Exercise objective ->
Select from the data all lines with the word "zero".

========

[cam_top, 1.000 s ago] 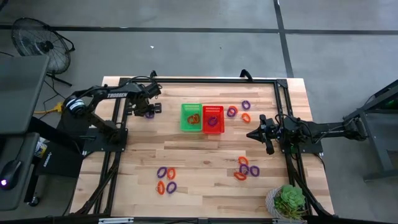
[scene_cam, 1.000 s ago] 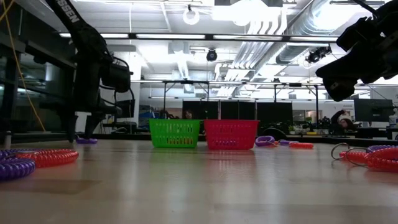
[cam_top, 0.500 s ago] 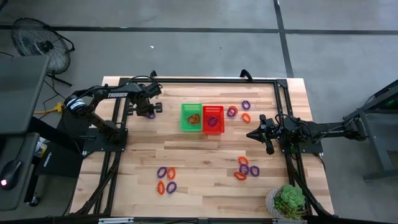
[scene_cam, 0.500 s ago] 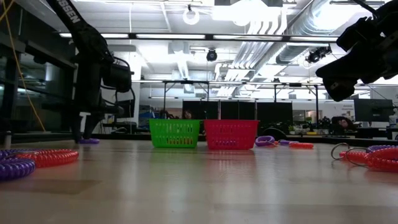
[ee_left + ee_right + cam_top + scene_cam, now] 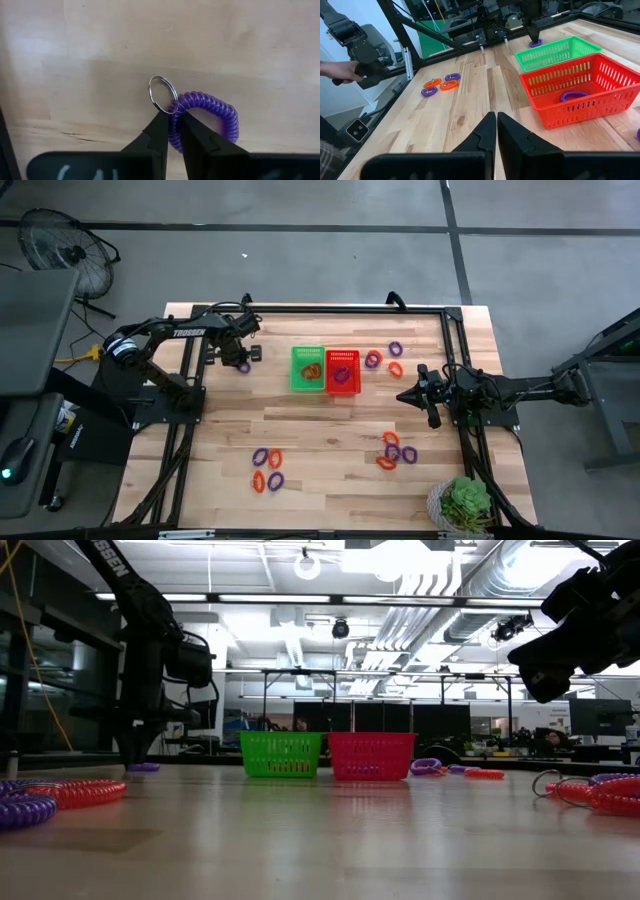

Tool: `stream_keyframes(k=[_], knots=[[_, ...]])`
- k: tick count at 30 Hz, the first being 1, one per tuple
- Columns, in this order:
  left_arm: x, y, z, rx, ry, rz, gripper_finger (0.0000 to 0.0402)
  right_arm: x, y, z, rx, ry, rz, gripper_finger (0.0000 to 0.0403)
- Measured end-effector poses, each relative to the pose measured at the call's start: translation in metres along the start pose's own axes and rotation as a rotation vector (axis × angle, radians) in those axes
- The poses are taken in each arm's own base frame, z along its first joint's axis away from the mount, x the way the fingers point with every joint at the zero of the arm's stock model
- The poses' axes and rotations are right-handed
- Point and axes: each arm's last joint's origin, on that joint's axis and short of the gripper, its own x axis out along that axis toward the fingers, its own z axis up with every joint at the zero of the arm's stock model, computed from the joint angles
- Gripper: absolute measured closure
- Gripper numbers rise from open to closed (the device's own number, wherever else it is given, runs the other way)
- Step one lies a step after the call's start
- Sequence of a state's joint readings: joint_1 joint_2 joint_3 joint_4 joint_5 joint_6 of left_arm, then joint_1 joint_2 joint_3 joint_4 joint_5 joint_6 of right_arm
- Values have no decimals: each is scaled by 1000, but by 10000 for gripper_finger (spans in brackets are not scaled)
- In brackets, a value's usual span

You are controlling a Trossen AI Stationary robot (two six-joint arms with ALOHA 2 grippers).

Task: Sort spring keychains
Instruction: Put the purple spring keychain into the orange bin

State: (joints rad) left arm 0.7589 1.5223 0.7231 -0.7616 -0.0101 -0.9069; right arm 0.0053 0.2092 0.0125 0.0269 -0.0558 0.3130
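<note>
- The left gripper (image 5: 172, 131) is down at the pale wooden table (image 5: 330, 430), near its far left corner, with its two dark fingers (image 5: 156, 135) clamped on a purple coiled spring keychain (image 5: 205, 117); the grip sits on the coil right beside the small metal split ring (image 5: 162, 94), which pokes out just past the fingertips.
- That purple loop lies flat on the boards, so a pinch on one side of the coil looks like the sensible way to lift it; in my judgement the pick-up is made and the lift is next.
- From above, this keychain lies just beside the gripper, well to the left of the two baskets.
- The green mesh basket (image 5: 307, 368) and the red mesh basket (image 5: 343, 370) stand touching side by side at the middle of the table toward its far edge, presumably so either arm can reach them.
- The green one holds orange coil loops (image 5: 311, 369), the red one purple coil loops (image 5: 574, 95), so the purple one in hand likely belongs in the red basket.
- The right gripper (image 5: 496, 131) waits near the right edge, raised off the table, its jaws together and empty, pointing toward the baskets.
- More orange and purple loops lie in clusters: one near the front edge left of centre (image 5: 267, 469), one near the front right (image 5: 396, 450), one just right of the red basket (image 5: 385, 358).
</note>
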Motion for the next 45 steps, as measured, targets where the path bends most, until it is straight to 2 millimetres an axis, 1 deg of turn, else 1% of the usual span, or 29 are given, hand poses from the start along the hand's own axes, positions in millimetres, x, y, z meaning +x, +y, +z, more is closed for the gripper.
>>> stream_keyframes(k=[3, 8, 11, 14, 17, 20, 26, 31, 34, 38, 41, 45], knots=[[-1, -1, 1, 27, -2, -2, 369, 0, 0, 0, 0, 0, 0, 391], [-10, -8, 6, 80, -18, -17, 370, 0, 0, 0, 0, 0, 0, 391], [-20, -20, 16, 114, -87, -95, 370, 0, 0, 0, 0, 0, 0, 391], [-25, -22, 17, 162, -76, -108, 371, 0, 0, 0, 0, 0, 1, 391], [-37, -31, 23, 206, -103, -175, 371, 0, 0, 0, 0, 0, 1, 391], [-45, -37, 26, 243, -105, -226, 371, 0, 0, 0, 0, 0, 0, 391], [-72, -53, 37, 318, -163, -340, 371, 0, 0, 0, 0, 0, 0, 391], [-102, -65, 46, 377, -228, -435, 371, 0, 0, 0, 0, 0, 0, 391], [-121, -74, 47, 401, -274, -487, 371, 0, 0, 0, 0, 0, 0, 391], [-144, -89, 43, 463, -348, -566, 371, 0, 0, 0, 0, 0, 0, 391], [-160, -100, 36, 505, -393, -625, 371, 0, 0, 0, 0, 0, 0, 391], [-172, -115, 22, 554, -442, -697, 371, 0, 0, 0, 0, 0, 0, 391]])
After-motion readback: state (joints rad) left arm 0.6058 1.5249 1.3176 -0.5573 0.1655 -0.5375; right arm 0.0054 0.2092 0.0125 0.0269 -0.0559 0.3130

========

Task response ->
- The poses are taken in each arm's own base frame, z along its first joint's axis away from the mount, x the way the fingers point with every joint at the zero of the arm's stock model
- Point and axes: each arm's last joint's origin, on that joint's axis and short of the gripper, its own x axis out along that axis toward the fingers, its own z axis up with every joint at the zero of the arm's stock model, computed from the joint angles

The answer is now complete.